Twenty years ago I embarked upon a career in the civil service.  From pensions policy, to public service reform, education and skills I dipped in and out of jobs which were described as ‘policy’ during my career.  But increasingly I strayed from that anchor towards a focus on the intersection with delivery and implementation – cemented during my time in the Prime Minister’s Delivery Unit in the noughties – and moved towards increasingly operational roles.  Rather than being explicitly recognised as a career path, that focus was driven from my own sense of frustration; the more I learned and saw, the clearer it seemed to me that policy is all well and good, but how it is interpreted and acted upon is what really matters.

In those two decades in national government I saw a welcome shift in the way we talk about policy making in the civil service - the language of delivery, systems thinking, user engagement, multi-disciplinary teams, design and iteration all began to take hold.  And as this blog series shows that direction of travel is more than words in some notable areas – the work Janet Hughes and the Defra team are doing on Future Farming is a great example.

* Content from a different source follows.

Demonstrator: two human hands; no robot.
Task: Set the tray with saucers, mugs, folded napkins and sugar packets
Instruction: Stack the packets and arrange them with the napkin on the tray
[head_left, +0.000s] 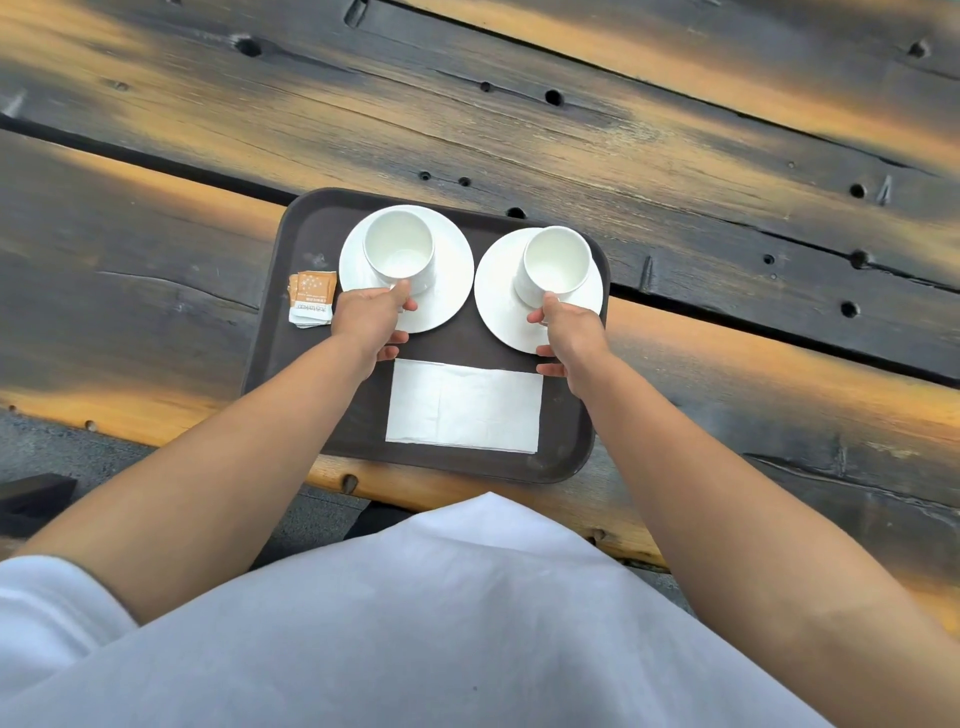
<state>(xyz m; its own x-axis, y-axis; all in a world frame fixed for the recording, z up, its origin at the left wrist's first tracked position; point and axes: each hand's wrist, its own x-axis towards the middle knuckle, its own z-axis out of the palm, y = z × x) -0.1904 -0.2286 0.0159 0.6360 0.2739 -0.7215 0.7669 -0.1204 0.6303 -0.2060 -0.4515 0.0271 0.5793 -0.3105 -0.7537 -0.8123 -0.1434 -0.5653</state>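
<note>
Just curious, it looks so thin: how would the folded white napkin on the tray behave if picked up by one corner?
The napkin probably flops: it lies flat with soft creases, so a lifted corner would likely droop or unfold. It looks light, so a push might crumple it on the tray.

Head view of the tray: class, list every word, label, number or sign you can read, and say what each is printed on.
On the sugar packets: dark print on the white band, too small and blurred to read; the orange part bears a white starburst design, no legible words.
On the left mug, right mug, left saucer, right saucer, napkin and tray: no text shows.
</note>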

I now find myself in a very different world having swapped the ‘distant, ivory towers of Whitehall policy making’ for a role where I walk past the consequence of policy decisions every day, where engaging with communities isn’t just a ‘nice thing to do if there’s time’ but the heart of our work.

In this new world, despite having strong and established personal relationships, civil service colleagues feel distant.  Despite knowing how it works intimately, the civil service ‘machine’ can feel confusing and obtuse.  Despite trusting and believing in the capability and commitment of my former colleagues, I wonder if curiosity, humility, and space to iterate will be valued enough to become the rule rather than the exception.

How policy starts

Most of the challenges Government faces or questions it needs to answer are deeply complex; for a policy to have impact its delivery will involve a diverse range of actors in multiple overlapping systems – institutions and organisations; places; communities of profession and practice.  It seems almost trite to point out that policy making in this context is going to be hard to get ‘right first time everywhere’ and so an adaptive mindset must be the goal – an approach to policy making that prizes feedback & learning; deep understanding of systems, places and people; the bravery to make space for co-production & iteration.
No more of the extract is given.